Any cache bin collected is instantiated because we use service_collector rather than service_id_collector for the CacheTagsInvalidator. So if we would create a dedicated bin for every class that used to have a "property cache", we would indeed have to instantiate a bunch of services.

However, I would argue we could have a "default" cache for memory like we do for the DB and encourage everyone to use that cache for their simple property caching. Then there's no overhead whatsoever because there will always be something using said memory cache and therefore the service will already be instantiated.

Re #45

We want to avoid that a service gets instantiated only to reset its internal cache property.

Would that not apply only to static properties being used as an internal cache? Most of these internal caches I've seen use regular properties, meaning the service is instantiated either way.


Having said all of that, the kernel.reset reset tag does look really cool. Thanks for bringing that to our attention.

donquixote’s picture

We want to avoid that a service gets instantiated only to reset its internal cache property.

Would that not apply only to static properties being used as an internal cache?
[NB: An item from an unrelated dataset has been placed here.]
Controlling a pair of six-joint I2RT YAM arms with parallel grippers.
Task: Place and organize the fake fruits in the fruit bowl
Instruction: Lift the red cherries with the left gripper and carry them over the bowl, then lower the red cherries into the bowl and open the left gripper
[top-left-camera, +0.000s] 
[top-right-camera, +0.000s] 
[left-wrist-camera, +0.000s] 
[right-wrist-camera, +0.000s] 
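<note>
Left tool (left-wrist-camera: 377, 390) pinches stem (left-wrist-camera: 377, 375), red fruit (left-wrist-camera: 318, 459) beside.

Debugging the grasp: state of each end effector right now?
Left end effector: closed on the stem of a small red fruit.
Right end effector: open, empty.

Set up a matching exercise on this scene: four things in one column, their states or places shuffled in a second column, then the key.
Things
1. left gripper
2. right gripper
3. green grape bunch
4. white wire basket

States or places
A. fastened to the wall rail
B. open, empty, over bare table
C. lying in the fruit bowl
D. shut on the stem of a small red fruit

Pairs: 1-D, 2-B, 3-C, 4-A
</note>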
Most of these internal caches I've seen use regular properties, meaning the service is instantiated either way.

E.g. in drupal_flush_all_caches() we call `\Drupal::theme()->resetActiveTheme();`, which does get an instance of ThemeManager, only to set `$this->activeTheme = NULL;`.
But if at the time this is called, ThemeManager had not been instantiated yet, `$this->activeTheme` would already be NULL / uninitialized.

The same would happen if we use regular event subscription to call a ->reset() method to reset an object property.
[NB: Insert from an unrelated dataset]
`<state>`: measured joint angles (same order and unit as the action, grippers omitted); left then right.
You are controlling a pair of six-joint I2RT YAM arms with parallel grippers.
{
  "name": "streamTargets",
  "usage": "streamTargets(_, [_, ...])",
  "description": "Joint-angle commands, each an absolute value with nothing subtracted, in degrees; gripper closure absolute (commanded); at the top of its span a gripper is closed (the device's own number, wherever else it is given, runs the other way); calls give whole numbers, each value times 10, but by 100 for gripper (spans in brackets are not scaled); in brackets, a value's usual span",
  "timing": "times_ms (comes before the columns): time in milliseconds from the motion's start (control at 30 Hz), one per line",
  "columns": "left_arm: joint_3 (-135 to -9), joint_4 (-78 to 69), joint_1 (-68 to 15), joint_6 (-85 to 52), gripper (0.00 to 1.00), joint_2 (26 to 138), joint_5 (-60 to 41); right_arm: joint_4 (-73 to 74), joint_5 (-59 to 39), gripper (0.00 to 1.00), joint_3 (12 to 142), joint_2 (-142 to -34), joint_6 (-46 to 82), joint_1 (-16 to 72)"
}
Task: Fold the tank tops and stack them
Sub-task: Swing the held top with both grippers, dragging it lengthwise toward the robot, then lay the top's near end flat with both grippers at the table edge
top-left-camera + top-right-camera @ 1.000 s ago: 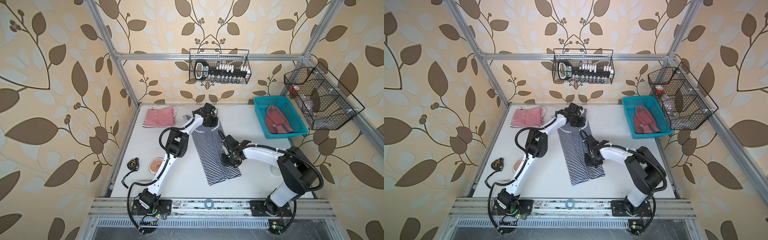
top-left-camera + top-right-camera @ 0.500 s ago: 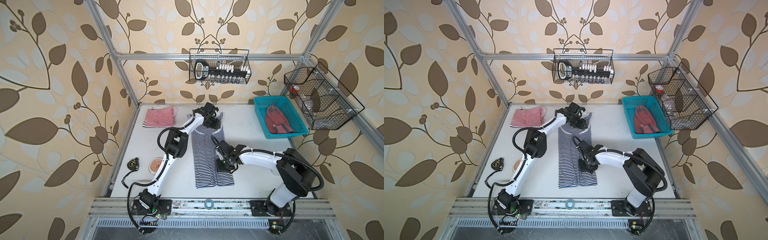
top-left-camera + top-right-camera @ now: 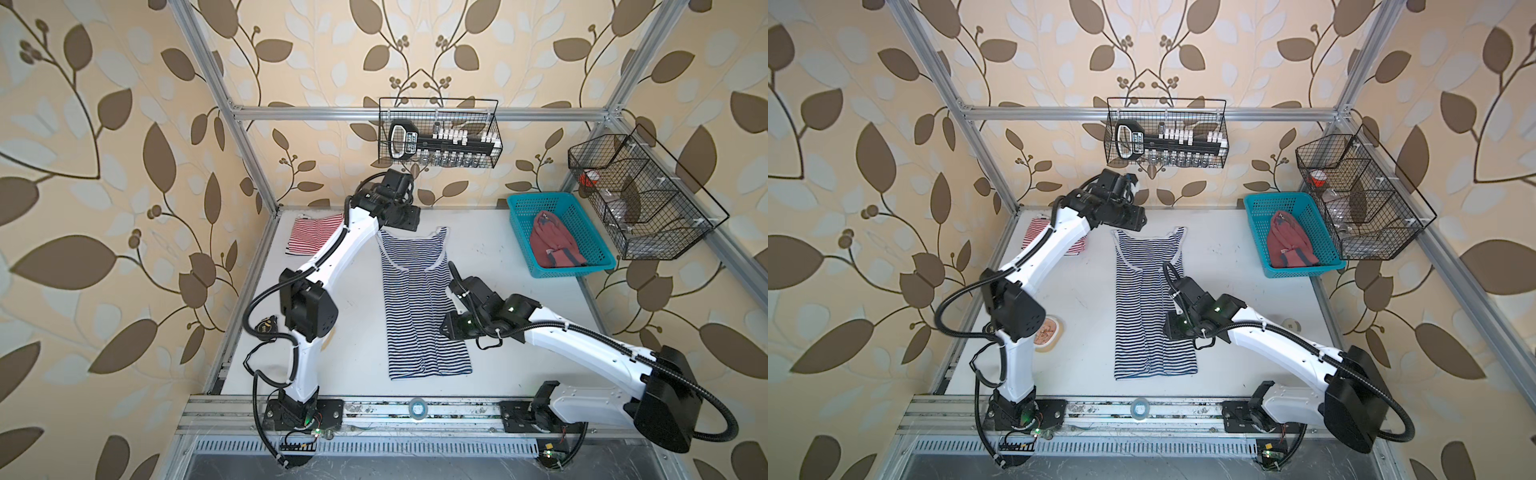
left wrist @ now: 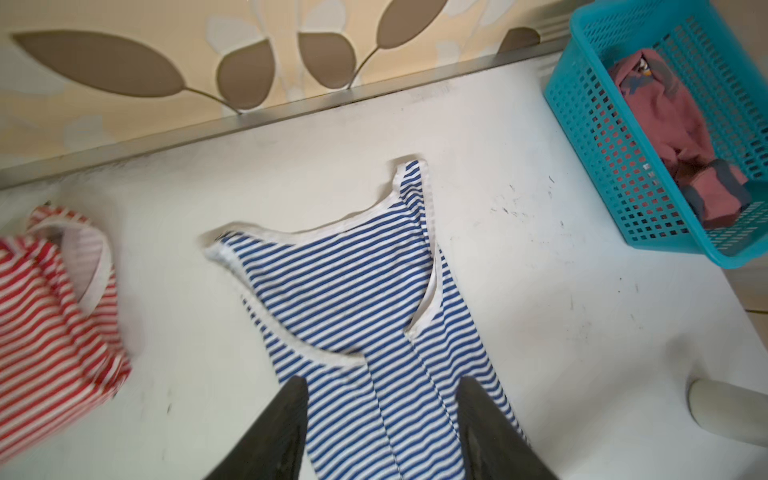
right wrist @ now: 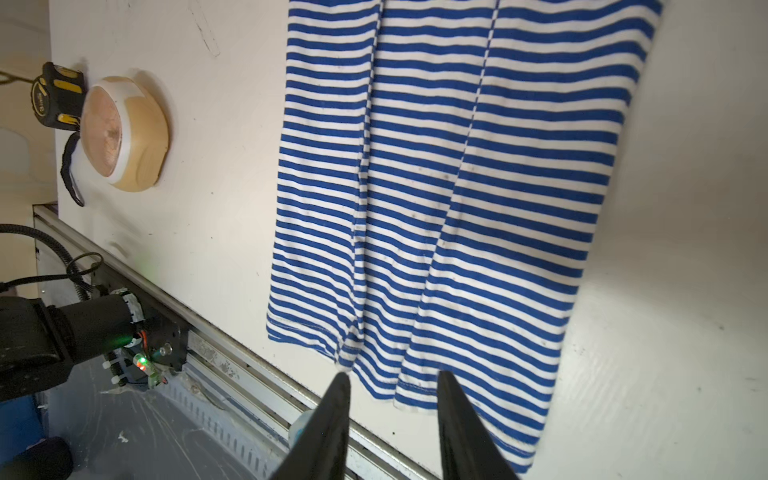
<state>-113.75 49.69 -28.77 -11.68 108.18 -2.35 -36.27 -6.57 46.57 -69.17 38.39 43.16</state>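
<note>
- Since a second ago, the navy-striped tank top (image 3: 419, 303) has been straightened and laid flat mid-frame on the bench (image 3: 478, 237); it's been let go by left tool (image 4: 382, 386) and right tool (image 5: 395, 374), both spread.
- It could get snagged and rumpled if the tools are pulled away low.

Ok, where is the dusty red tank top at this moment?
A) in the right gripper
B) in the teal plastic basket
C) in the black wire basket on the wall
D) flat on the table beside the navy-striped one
B: the dusty red tank top lies bunched inside the teal plastic basket at the table's far right corner, with neither gripper near it.
</note>
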Motion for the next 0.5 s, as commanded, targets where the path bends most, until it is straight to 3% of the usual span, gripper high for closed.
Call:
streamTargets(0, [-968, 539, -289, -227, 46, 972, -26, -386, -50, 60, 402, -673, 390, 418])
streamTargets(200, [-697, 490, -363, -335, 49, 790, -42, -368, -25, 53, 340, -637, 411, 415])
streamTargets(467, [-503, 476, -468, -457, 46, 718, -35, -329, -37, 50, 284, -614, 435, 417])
I think most of the solutions proposed here avoid this problem in one or another way.
Which is good :)

However, I would argue we could have a "default" cache for memory like we do for the DB and encourage everyone to use that cache for their simple property caching. Then there's no overhead whatsoever because there will always be something using said memory cache and therefore the service will already be instantiated.

There is overhead in reading and writing these cache items, which is always going to be more php operations than with a property cache.
All of it is just basic php operations. So it will only become relevant for caches where we read or write many small values.

kristiaanvandeneynde’s picture

E.g. in drupal_flush_all_caches() we call `\Drupal::theme()->resetActiveTheme();`, which does get an instance of ThemeManager, only to set `$this->activeTheme = NULL;`.
But if at the time this is called, ThemeManager had not been instantiated yet, `$this->activeTheme` would already be NULL / uninitialized.

Now imagine if ThemeManager had a CacheBackendInterface dependency instead. And let's also assume that this would be a "default" MemoryCache which is used by many services, not unlike the "default" DatabaseBackend.

The point is that it then no longer matters if ThemeManager is instantiated or not because, in order to flush its caches, we would invalidate a certain cache tag. That would go over all cache bins, which are already instantiated, and then clear the data. At no point would ThemeManager be instantiated by our actions. Nor any other service for that matter.

There is overhead in reading and writing these cache items, which is always going to be more php operations than with a property cache.

True, but that's a tradeoff we should be willing to make as the benefits of this approach far outweigh the drawbacks. We'd get the above plus cache tag, context and max-age support. It would also mean that all of the classes using this cache would immediately benefit from any optimizations we can realize in the caching layer itself.

And as you said:

All of it is just basic php operations. So it will only become relevant for caches where we read or write many small values.

Fully agree. We can still opt not to use a MemoryCache on a case by case basis in those edge cases where it really does make a difference.

catch’s picture

Now imagine if ThemeManager had a CacheBackendInterface dependency instead. And let's also assume that this would be a "default" MemoryCache which is used by many services, not unlike the "default" DatabaseBackend.

The point is that it then no longer matters if ThemeManager is instantiated or not because, in order to flush its caches, we would invalidate a certain cache tag. That would go over all cache bins, which are already instantiated, and then clear the data. At no point would ThemeManager be instantiated by our actions. Nor any other service for that matter.

Yes this makes sense and should work great. We just need a convention/pattern for cache IDs.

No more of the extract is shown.